As others have mentioned, you cant really measure reliability, as all drives are not subject to the same environment and conditions by the end user, and there could very very well be some manufacturing defects thrown into the batter of harddrives.
I have been running Hitachi's for years, I have only had one drive go out on me. And that was my fault. I was using my 15K300 outside of its enclosure. I had a fan going to keep it cool. I bumped into the table, and the fan grille shorted out the circuit board
My laptop has one in there, and I have 10,900hours on it without a problem.
I have had troubles with Western Digital in the past, and problems with Seagate in the present.
The only companies which I havent had any problems at all with are Fujitsu and Samsung, but that could be because my sampling of drives from either is small.
The longest drive I have ran is a Fujitsu 15K enterprise drive, which has been going for 9 years strong.

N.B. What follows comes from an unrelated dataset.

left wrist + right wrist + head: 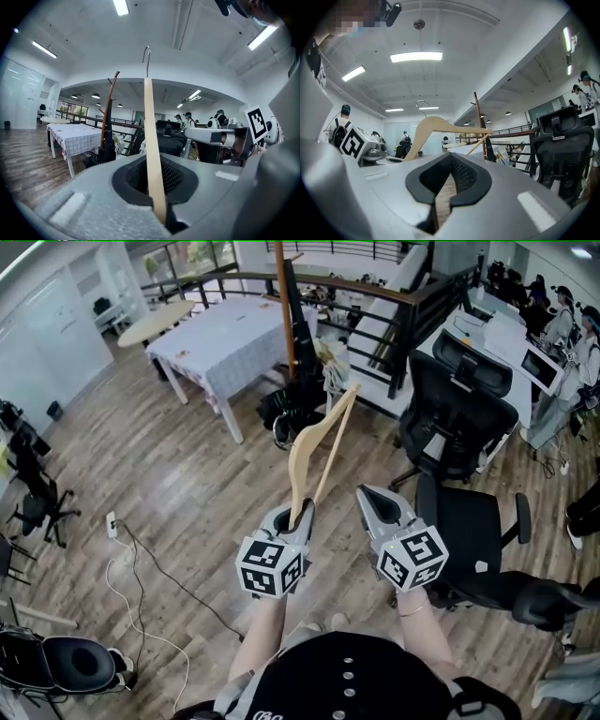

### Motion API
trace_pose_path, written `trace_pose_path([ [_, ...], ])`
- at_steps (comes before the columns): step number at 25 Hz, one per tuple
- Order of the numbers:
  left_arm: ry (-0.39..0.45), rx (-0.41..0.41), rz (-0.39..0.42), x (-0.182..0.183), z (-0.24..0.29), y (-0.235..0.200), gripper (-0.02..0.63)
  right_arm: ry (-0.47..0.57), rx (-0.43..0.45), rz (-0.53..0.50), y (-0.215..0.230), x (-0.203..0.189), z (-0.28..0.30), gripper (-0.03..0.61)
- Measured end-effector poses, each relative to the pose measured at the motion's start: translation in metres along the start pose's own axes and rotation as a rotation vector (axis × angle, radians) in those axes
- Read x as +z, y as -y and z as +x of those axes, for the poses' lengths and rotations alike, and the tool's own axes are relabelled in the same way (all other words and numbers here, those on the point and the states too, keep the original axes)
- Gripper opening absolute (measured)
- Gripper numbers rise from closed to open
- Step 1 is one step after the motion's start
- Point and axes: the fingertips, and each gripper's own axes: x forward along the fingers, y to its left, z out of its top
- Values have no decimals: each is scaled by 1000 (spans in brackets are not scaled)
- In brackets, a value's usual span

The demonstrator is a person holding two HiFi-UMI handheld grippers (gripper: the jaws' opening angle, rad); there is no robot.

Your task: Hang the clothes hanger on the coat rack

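My left gripper (298, 512) is shut on the lower end of a pale wooden clothes hanger (314, 442), which rises up and away from it toward the coat rack. In the left gripper view the hanger (151, 140) stands edge-on between the jaws, its metal hook (146, 58) at the top. The coat rack (284, 306) is a brown wooden pole with dark clothes hung low on it, standing beyond the hanger's tip. It shows left of the hanger as the coat rack (108, 108). My right gripper (375, 501) sits beside the left, jaws together on nothing, and sees the hanger (433, 124) side-on.
A table with a white checked cloth (234, 334) stands left of the rack. A black office chair (459, 418) and a second one (469, 540) are at the right. A white cable (141, 559) trails over the wooden floor. A stair railing (375, 296) runs behind the rack.
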Motion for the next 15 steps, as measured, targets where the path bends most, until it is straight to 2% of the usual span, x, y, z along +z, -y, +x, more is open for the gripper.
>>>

Two summers ago, I unpackaged a brand new 120MB Western Digital Harddrive, which had been sitting new in its box since 1991. It was a big old MFM disc which I was planning to use to get my 1987 Linotype workstation going. I plugged it in, and within seconds, smoke was pouring out of the drive. I contacted Western Digital, and they did not provide me with any help at all. Not even a data sheet, so I could find out the models of the voltage regulators and micro controllers which appeared to be fried. All they said was that it is an old drive, and the chemicals inside the drive must have dissipated from sitting inactive for so long. Well, I tried replacing some parts, and I couldnt get it going. So I brought it to the scrap yard and I got $0.28 for it, out of scrap metal.
Otherwise, I mean the results will be based on personal use.